» ASSIGNED TASK: Among the lines below, return each one that contains the word "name".

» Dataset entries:
================
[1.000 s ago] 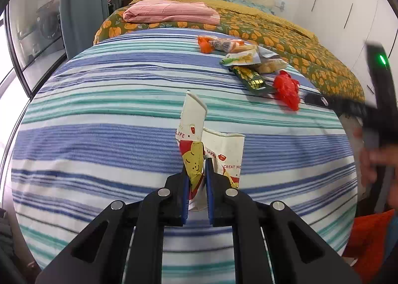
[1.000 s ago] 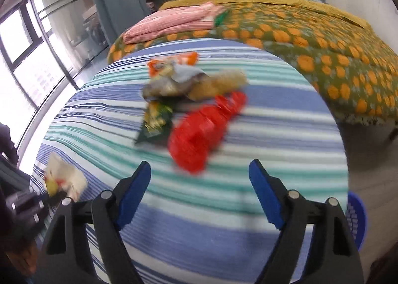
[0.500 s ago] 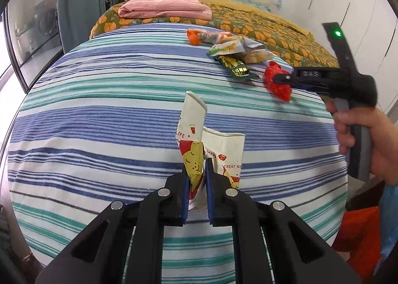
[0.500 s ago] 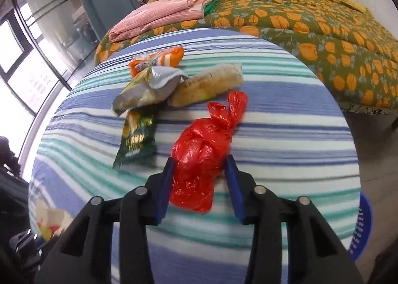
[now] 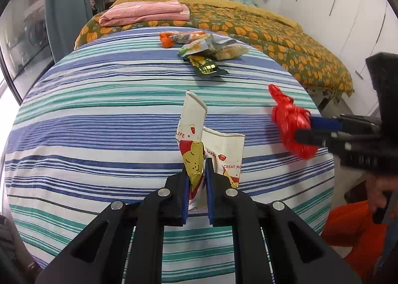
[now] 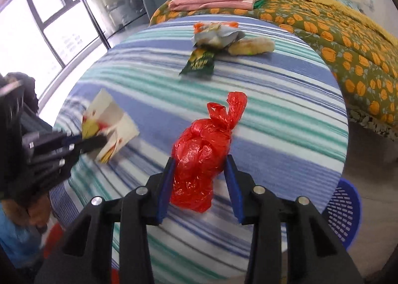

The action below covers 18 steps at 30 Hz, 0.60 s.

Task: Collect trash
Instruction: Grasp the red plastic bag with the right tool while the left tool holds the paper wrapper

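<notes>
Red plastic bag [image 6: 202,153] sits squeezed between the right tongs [image 6: 200,182]; left tongs [image 5: 197,184] pinch a squashed paper cup [image 5: 199,144] above the striped table [image 5: 99,114].

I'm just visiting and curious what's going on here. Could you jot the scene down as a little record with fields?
Setting: bedroom, round table with striped cloth beside a bed
Left gripper: shut on a crushed paper cup
Right gripper: shut on a knotted red plastic bag
Left on the table: a pile of snack wrappers at the far side
Bin: blue basket on the floor beside the table
On the bed: folded pink cloth
</notes>
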Each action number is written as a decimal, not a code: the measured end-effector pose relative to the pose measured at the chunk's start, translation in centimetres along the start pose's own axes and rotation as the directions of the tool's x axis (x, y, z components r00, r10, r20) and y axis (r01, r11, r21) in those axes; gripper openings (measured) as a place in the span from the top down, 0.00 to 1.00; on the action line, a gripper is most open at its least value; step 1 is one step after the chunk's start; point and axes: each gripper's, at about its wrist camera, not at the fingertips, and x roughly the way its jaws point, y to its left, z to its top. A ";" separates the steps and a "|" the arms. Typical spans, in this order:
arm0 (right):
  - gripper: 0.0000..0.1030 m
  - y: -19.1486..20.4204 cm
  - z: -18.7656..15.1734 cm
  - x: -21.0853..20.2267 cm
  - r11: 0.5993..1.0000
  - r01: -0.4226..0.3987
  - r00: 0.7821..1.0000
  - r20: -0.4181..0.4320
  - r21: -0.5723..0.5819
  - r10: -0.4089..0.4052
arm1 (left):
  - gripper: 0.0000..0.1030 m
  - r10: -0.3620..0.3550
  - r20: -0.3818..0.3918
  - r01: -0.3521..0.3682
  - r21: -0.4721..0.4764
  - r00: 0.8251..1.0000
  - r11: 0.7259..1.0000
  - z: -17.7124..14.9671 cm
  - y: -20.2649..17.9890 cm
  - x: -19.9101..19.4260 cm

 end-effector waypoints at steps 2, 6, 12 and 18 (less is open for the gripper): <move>0.62 0.4 -0.6 0.3 1.000 0.023 1.000 -0.007 -0.017 -0.023 | 0.90 0.011 0.000 -0.011 0.009 1.000 1.000 0.0 -0.4 0.0; 0.62 0.7 -0.9 0.9 0.999 0.045 0.999 -0.011 -0.030 -0.045 | 0.90 0.040 0.008 -0.040 0.023 0.999 0.999 0.2 -1.0 -0.3; 0.57 0.9 -0.8 1.2 0.998 0.062 0.998 -0.011 -0.025 -0.063 | 0.90 0.073 0.019 -0.074 0.041 0.997 0.996 0.5 -1.2 -0.6; 0.46 0.8 -0.7 2.0 0.998 0.068 0.997 -0.030 0.009 -0.067 | 0.90 0.098 0.019 -0.099 0.051 0.995 0.994 0.5 -1.1 -0.6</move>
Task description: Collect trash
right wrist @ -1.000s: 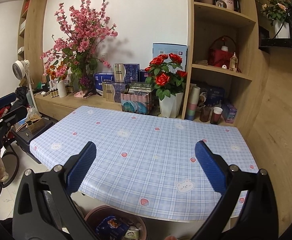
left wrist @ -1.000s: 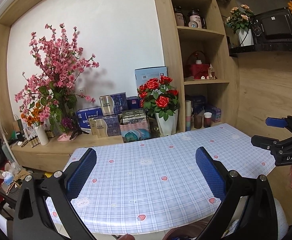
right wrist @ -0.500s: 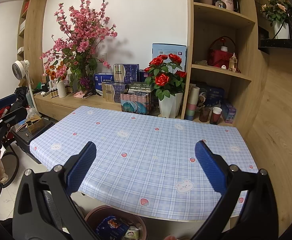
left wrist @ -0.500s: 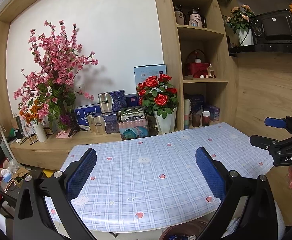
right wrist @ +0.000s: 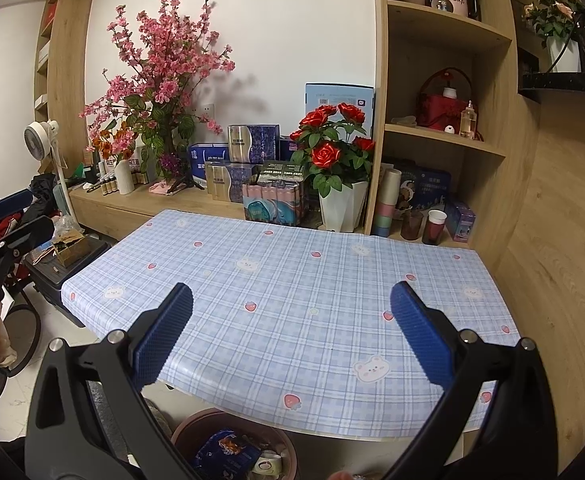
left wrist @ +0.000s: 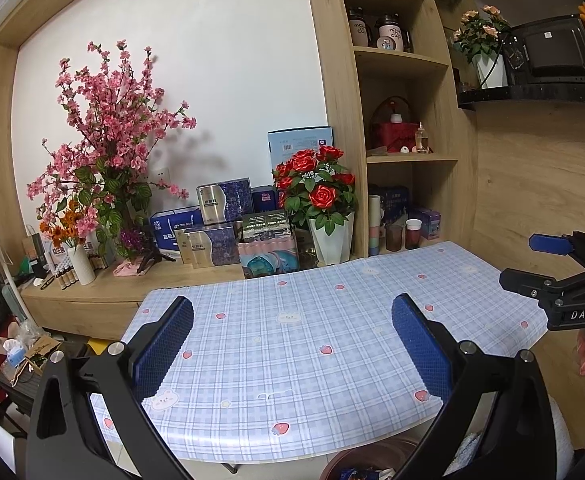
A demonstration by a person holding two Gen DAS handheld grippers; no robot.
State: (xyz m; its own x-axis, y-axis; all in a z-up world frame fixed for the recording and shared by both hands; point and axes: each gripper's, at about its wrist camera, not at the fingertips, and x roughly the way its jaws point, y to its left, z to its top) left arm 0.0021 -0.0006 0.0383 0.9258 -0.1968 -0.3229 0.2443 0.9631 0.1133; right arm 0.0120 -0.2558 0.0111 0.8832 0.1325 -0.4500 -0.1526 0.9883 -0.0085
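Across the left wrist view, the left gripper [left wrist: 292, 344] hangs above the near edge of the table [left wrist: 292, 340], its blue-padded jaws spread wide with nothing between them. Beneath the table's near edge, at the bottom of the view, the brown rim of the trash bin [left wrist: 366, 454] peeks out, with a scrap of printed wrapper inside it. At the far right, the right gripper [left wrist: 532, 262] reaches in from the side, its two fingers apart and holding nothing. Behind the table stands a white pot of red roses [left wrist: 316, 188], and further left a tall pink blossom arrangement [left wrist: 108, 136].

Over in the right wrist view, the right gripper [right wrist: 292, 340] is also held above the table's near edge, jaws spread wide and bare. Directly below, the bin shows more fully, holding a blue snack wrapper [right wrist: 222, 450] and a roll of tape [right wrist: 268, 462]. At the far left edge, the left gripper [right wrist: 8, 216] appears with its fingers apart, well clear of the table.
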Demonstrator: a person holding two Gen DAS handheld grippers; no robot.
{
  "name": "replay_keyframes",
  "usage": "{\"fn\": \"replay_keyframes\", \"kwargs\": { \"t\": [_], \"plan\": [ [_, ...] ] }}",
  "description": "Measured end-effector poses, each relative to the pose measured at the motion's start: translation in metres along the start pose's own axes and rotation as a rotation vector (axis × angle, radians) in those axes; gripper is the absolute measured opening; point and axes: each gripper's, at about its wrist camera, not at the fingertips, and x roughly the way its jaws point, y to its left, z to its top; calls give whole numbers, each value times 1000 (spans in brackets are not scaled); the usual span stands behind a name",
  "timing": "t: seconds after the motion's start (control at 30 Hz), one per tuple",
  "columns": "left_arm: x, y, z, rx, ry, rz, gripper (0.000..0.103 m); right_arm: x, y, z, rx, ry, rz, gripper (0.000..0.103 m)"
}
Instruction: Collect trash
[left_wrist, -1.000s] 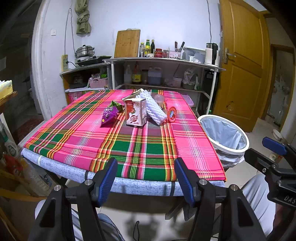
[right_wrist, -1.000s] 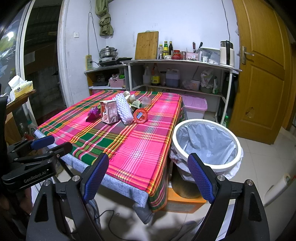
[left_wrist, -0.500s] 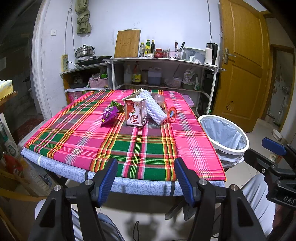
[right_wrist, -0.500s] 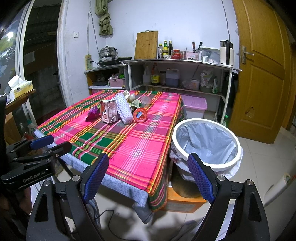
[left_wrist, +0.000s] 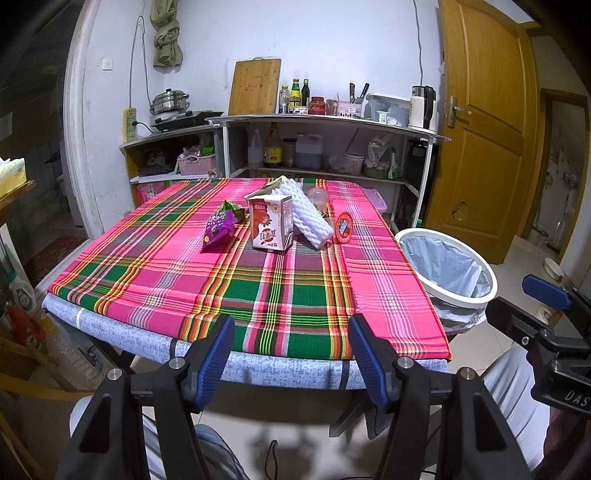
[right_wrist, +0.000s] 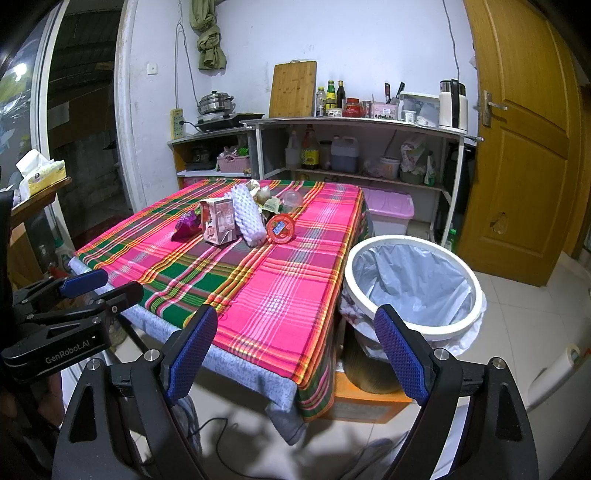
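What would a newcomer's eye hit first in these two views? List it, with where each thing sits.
The bright pink-and-green plaid tablecloth fills the middle of both views. A cluster of trash sits toward its far side: a purple snack wrapper, a red-and-white drink carton, a white foam net sleeve and a round red lid. Off the table's right edge stands the white lined trash bin; both open grippers, left and right, hang short of the table.

Woven plaid tablecloth (left_wrist: 236, 280); plastic-lined bin (left_wrist: 448, 275)
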Motion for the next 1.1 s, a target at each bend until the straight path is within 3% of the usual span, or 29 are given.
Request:
{"fn": "replay_keyframes", "kwargs": {
  "t": [0.6,0.97,1.1],
  "plan": [
    [1,-3,-3,0,9,1,63,3,0,-2,2,9,5,87],
    [34,6,7,5,29,-18,63,44,-3,13,15,69,52,87],
    [52,15,16,-19,37,-70,63,65,0,26,-23,69,62,87]
  ]
}}
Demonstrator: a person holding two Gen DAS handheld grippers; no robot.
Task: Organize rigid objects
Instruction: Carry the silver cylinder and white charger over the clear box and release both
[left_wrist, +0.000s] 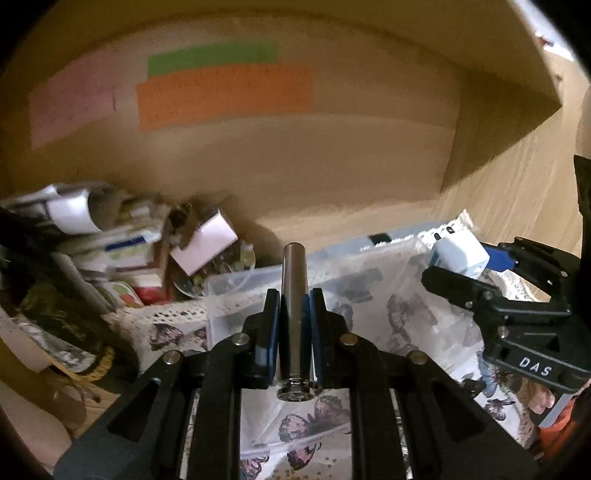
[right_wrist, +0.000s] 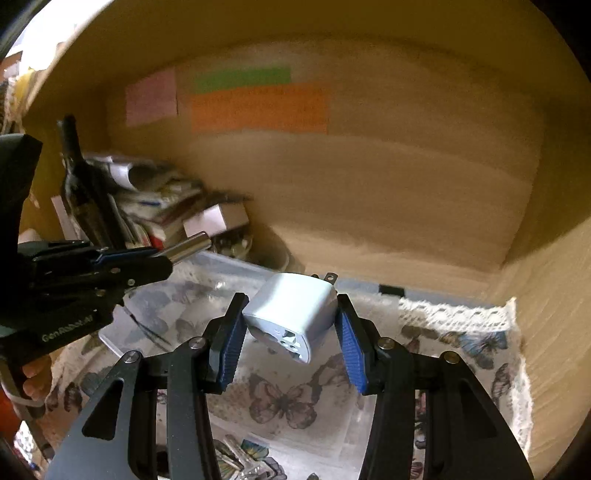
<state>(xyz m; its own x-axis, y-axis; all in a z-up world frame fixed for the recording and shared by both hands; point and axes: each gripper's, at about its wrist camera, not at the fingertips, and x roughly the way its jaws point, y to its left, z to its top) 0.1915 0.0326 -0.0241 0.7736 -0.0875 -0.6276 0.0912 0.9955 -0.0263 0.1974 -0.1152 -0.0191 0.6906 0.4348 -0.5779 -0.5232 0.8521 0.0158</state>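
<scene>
- My left claw (left_wrist: 294, 299) is clamped on a steel cylinder (left_wrist: 293, 306), which runs lengthwise between the pads with its flanged end toward the camera and its far end sticking out past the fingertips.
- My right claw (right_wrist: 291, 325) pinches a white plug adapter (right_wrist: 291, 314) by its two sides; the prongs point away from me and the socket face tilts down toward me.
- Both pieces hang in the air over a clear plastic bin (left_wrist: 236, 284) that sits on the butterfly-print cloth (right_wrist: 284, 402) covering the counter.
- I judge the task mid-way for these two: each is picked up, neither is set down yet. The bin looks like the likely drop spot, though I cannot confirm that.
- Toward the counter's far left corner, against the wooden wall, a pile of boxes and papers (left_wrist: 122, 243) and a dark bottle (right_wrist: 79, 177) remain unsorted, as far as I can see through the blur.
- Coloured paper notes (left_wrist: 225, 96) are stuck on the back wall.
</scene>
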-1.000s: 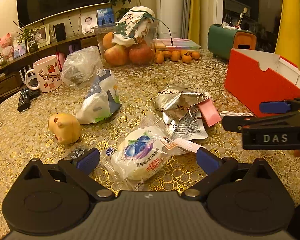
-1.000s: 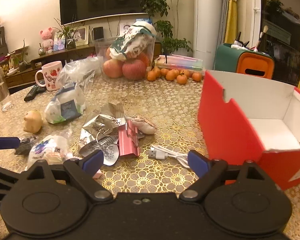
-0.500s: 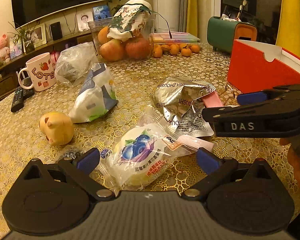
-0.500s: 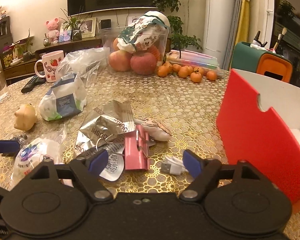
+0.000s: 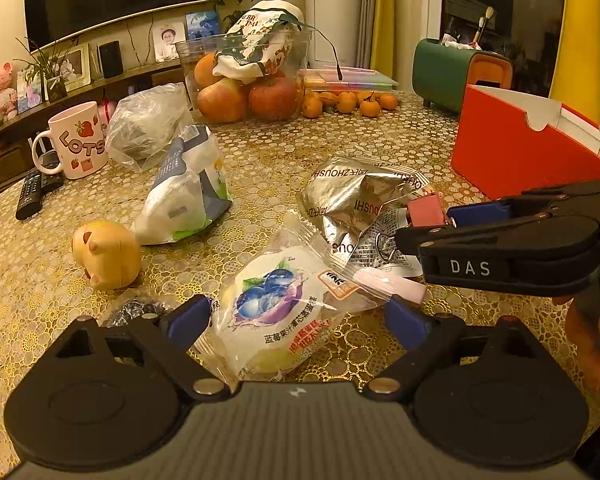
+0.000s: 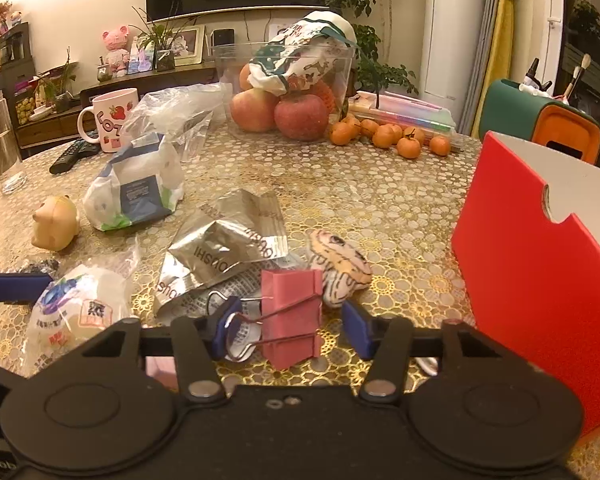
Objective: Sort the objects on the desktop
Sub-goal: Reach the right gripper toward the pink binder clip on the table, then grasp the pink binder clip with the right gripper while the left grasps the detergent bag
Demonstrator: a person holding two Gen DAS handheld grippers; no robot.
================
» ANSWER BOX:
  "name": "replay_keyframes",
  "description": "Measured end-effector poses, each relative to the pose measured at the motion's start: translation in metres along the start pose's own axes and rotation as a rotation vector (axis × angle, radians) in those axes; gripper is the absolute measured opening; point and axes: each gripper's, at about its wrist camera, not at the fingertips, and x roughly the way its jaws point, y to its left, z to its top; calls give whole numbers, each value times 1000 (spans in brackets are not scaled); the usual span stands behind a name",

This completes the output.